237/243 valid female X-linked marker genotype /251 valid male X-linked marker genotype 251/0 valid male X-linked marker genotype -/251 valid male X-linked marker genotype 251/251 valid male X-linked marker genotype
The marker loci in the marker file must all be autosomal or
all be X-linked. By default, SOLAR assumes that the markers
are autosomal. If the markers are X-linked, then either the
XLinked
option must be set with the
ibdoption
command prior to loading the
marker file, or the -xlinked
option must
be given in the load marker
command.
Once a marker file has been loaded, it is not necessary to load it again in subsequent SOLAR runs from the same working directory.
The concise reference specification for the marker file format is shown by the command file-marker or the help message for it.

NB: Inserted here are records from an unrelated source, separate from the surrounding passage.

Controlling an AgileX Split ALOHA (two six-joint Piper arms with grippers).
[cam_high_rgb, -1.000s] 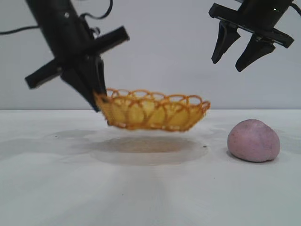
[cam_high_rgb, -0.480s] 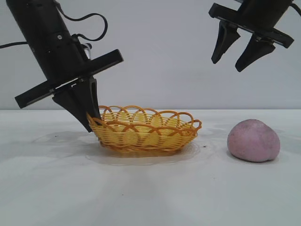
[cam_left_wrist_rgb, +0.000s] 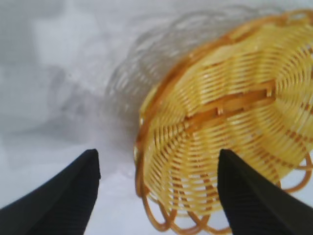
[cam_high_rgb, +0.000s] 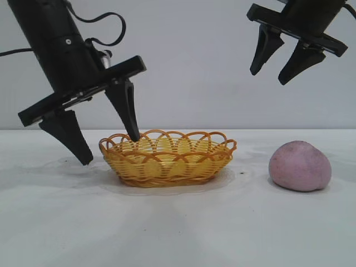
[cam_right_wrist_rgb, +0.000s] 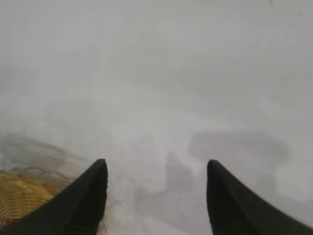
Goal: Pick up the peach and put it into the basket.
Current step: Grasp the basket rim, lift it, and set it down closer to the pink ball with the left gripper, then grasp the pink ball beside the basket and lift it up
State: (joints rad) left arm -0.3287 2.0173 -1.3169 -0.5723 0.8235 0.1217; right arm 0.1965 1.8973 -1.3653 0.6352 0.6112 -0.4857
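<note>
Basket [cam_high_rgb: 167, 158]: on table, empty | peach [cam_high_rgb: 300, 166]: right of basket, well apart, untouched | left gripper [cam_high_rgb: 108, 147]: spread wide, straddling basket's left rim | right gripper [cam_high_rgb: 276, 70]: wide, high above basket's right, empty | risk: left finger snagging rim, dragging basket.

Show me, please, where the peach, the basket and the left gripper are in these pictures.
peach [cam_high_rgb: 300, 166], exterior view, middle of its rounded side.
basket [cam_high_rgb: 167, 164], exterior view, front wall of the weave.
left gripper [cam_high_rgb: 111, 149], exterior view, midway between its open fingertips.
</note>
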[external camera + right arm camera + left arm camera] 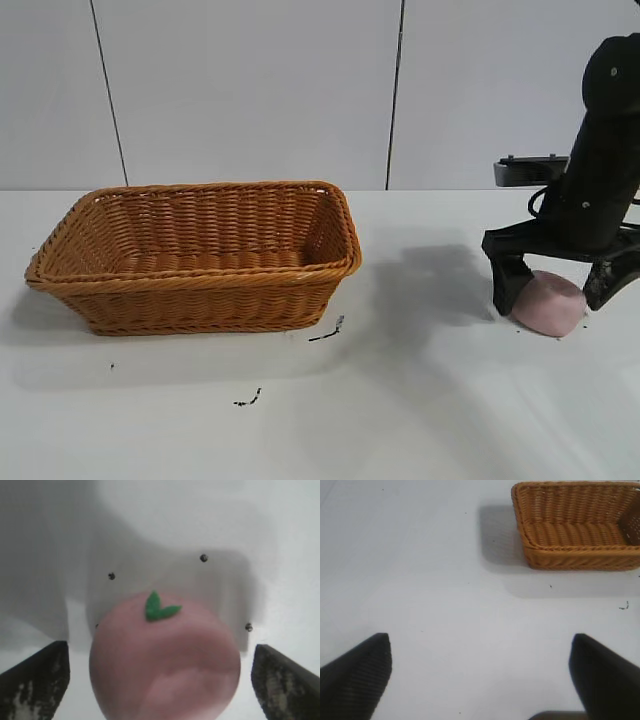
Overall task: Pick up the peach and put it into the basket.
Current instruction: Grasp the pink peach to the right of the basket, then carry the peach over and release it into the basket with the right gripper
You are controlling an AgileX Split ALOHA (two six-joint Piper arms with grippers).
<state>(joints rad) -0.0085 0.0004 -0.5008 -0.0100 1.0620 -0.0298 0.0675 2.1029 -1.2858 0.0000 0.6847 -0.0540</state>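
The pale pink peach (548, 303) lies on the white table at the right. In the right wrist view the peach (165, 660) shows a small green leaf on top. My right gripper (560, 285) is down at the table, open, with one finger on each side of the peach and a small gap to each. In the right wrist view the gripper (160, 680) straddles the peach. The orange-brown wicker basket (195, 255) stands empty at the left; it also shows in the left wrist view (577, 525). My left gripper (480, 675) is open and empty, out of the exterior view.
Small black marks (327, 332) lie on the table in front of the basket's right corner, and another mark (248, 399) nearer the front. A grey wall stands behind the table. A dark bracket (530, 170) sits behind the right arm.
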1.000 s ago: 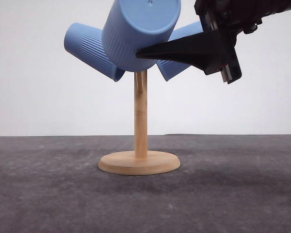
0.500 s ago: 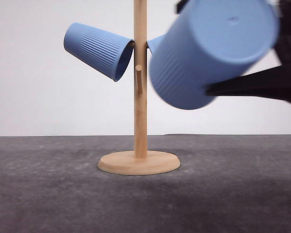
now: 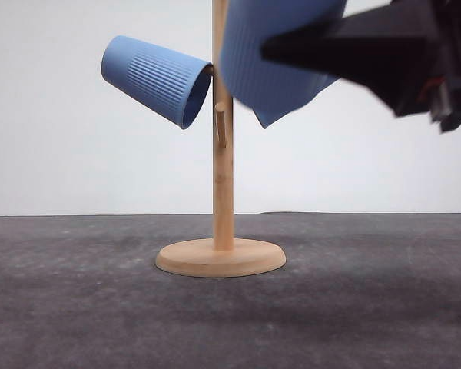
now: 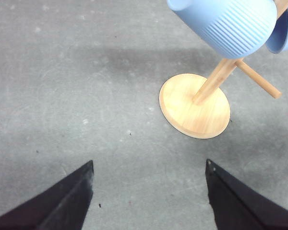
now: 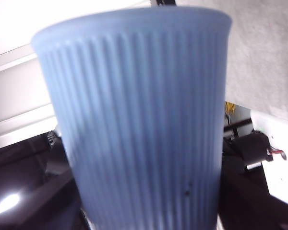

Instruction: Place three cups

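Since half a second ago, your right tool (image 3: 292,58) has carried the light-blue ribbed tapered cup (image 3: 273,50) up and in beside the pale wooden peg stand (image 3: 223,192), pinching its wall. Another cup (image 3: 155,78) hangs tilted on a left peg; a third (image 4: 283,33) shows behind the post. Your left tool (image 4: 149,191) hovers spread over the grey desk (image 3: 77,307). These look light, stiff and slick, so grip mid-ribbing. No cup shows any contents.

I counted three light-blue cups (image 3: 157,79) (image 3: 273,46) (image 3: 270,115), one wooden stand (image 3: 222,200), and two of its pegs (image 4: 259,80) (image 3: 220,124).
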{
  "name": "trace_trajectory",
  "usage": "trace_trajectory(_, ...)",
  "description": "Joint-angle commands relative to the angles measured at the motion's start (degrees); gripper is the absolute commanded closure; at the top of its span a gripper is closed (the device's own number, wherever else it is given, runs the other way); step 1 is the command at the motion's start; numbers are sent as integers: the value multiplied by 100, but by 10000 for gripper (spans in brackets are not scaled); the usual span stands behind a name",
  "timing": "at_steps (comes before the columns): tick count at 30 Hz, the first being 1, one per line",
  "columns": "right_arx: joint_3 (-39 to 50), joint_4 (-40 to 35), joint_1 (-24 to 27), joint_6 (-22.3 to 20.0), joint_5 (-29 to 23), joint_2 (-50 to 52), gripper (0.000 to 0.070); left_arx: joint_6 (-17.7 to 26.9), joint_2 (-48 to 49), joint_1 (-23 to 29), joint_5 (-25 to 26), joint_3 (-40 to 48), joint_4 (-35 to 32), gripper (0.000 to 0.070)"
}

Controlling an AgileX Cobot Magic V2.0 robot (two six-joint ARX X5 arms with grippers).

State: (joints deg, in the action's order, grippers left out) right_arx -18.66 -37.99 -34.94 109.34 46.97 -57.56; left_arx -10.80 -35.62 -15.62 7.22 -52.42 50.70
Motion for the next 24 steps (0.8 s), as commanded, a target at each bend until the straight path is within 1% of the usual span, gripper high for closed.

The map file contains chromosomal locations in cM for a set of marker loci on a single chromosome. The first line of the file contains the chromosome number, and (optionally) the name of the mapping function to be used to convert inter-marker distances to recombination fractions. Currently, the Kosambi and Haldane mapping functions are allowed. The default mapping function is Kosambi. The chromosome number can be any character string not containing a blank or a forward slash (/), although the use of integers is recommended. For example, the strings '01' and '15q' are allowed. Each line after the first line consists of the following space-delimited fields:
marker name, marker location (in cM)
The markers must be in ascending order of location.
Example:
20 Haldane D20S101 0.0 D20S202 34.2 D20S303 57.5
The concise reference specification for the map file format is shown by the command file-map or the help message for it.
The freq file contains allele frequency data for a set of marker loci, one line per marker. Each line consists of the following space-delimited fields:
marker name, all_1 name, all_1 freq, all_2 name, all_2 freq, ...
The allele frequencies for a marker must sum to 1 (a small roundoff error is tolerated.)
Allele frequency information is used when IBDs are computed for a marker that is not completely typed, i.e. there are individuals for whom genotype data is not available.
Example:
D20S101 123 0.2457 127 0.1648 133 0.5895 IGF1 A 0.4 B 0.3 C 0.1 F 0.2 ApoE E1 .125 E2 .25 E3 .625
Once a freq file has been loaded, it is not necessary to load it again in subsequent SOLAR runs from the same working directory.
The concise reference specification for the freq file format is shown by the command file-freq or the help message for it.
If the field names in your data files do not match those names
expected by SOLAR, the easiest thing to do might be to
edit the names in your data files. But if this is impossible
or impractical, you can also use the field command to map
the SOLAR built-in names to your names. Your
field
command settings are saved in a file
named
field.info
so that they do not need to be
re-entered each time you start SOLAR.
(field
commands you have written to a file
named
.solar
in the current or home directory
will have even higher precedence.)
With no arguments, the field
command shows
all the fields whose mapping can be changed, and what their
current mapping is.
solar> field Default Current Meaning ------- ------- ------- ID ID(Individual Permanent ID) [mandatory] FA FA (Father's Permanent ID) [mandatory] MO MO (Mother's Permanent ID) [mandatory] SEX SEX (M/F, m/f, or 1/2) [mandatory] PROBND PROBND [optional] MZTWIN MZTWIN [optional] FAMID FAMID [optional] HHID HHID [optional]
With two arguments, the command maps the second name to the first built-in one. For example, the command
field id personwould map the built-in name
id
to a
user-provided name person
.
help field gives
more details about the field command.